He was just a pirate.

Elizabeth swept her hair behind her shoulder, tilting her head as the candlelight reflected off the hefty ruby she held, scattering across her face. She met her reflection's eyes in the mirror, imagining a crooked smile and dark eyes smouldering into her own instead.

The home had been purchased with the last loot he'd delivered to her, that and the gifts she finds on the sea shore from Will. The collection of rubies had been significantly bigger when he'd found it, but he was a pirate, after all. In the nursery her son sleeps soundly, four years old now and her most precious possession. The nurse would take good care of him, and she'd explained she must travel to the child the day before. Her invention of a sick relative had been vague, and she'd felt a little guilt lying to his innocent face.

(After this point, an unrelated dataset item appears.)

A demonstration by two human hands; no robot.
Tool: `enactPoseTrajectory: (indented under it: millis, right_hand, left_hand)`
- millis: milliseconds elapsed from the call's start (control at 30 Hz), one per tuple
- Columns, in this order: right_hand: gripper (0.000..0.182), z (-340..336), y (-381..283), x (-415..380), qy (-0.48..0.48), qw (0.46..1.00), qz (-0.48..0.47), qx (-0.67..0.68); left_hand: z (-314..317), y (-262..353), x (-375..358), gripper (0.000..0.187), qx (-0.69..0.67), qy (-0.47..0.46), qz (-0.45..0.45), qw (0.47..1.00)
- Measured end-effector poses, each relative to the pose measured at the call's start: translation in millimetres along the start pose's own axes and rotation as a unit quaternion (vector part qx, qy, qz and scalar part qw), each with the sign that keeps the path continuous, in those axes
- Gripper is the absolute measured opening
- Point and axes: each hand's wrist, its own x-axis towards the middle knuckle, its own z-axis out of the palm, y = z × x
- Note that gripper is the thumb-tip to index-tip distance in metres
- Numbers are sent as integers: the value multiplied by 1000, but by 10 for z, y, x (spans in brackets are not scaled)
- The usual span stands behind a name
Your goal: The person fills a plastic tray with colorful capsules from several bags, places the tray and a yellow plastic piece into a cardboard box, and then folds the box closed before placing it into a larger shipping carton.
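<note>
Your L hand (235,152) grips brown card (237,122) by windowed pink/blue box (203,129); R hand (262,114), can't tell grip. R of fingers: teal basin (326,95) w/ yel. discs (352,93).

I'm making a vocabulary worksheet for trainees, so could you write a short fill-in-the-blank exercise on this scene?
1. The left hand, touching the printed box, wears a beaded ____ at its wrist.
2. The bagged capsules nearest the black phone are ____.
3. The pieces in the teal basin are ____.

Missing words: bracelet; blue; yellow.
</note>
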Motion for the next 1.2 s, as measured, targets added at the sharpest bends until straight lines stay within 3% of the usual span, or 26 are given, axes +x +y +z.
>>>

Her fingers splayed over the contents of the false-bottom drawer, caressing the mementos of her life as an outlaw. Her fingers linger on a short, simple knife with a blunt and still-dirty blade. Somewhere in the house she swears she hears a muffled thumping. Despite this and the resulting pang in her chest, the next thing she picks up is a compass.


Brambles grabbed at her skirts, tugging and urging her to return to the big empty house on the coast, to return to the solid ground and lonely road a widow must walk. Before she can turn back, however, the sea air hits her in a rush of yearning and brine. Nothing could drag her back now, freedom beckoned her, whispered promises on the wind.

Her sturdy leather boots sunk into the sand upon meeting it, and she fought the urge to run. The compass lead her through the dunes, and the sea got louder through the darkness, until finally she rounded a dune to see the orange light of a grimy lantern hanging from the stern of a small row boat. The man beside the boat held two bottles that glowed amber with the lantern light shining through them.

"Lizzie." He grinned at her angelic face, handing her a bottle and touching his freed hand to her cheek.

"Don't you mean "your majesty", Captain?" She said, knocking back a swig of the burning stuff as if she'd never been away.

"Where to, your majesty?" He says, pulling her close enough to brush their lips together and start a fire in her belly.

"Anywhere," she took in a deep breath of ocean air, "take me to sea, Captain." She hitches her skirt up, nothing like a Lady of her breeding, and clambers into the little dingy. Jack shoved the boat down the sand, and hopped in to grab the oars when the water hit his thighs.

Elizabeth smiles at the inky sky, scattered with more stars than she could count in her lifetime. The entire ocean is her own, she is the King of all this great wildness. For a moment she is not a widow, nor a mother, nor a lady; she is just a pirate, after all.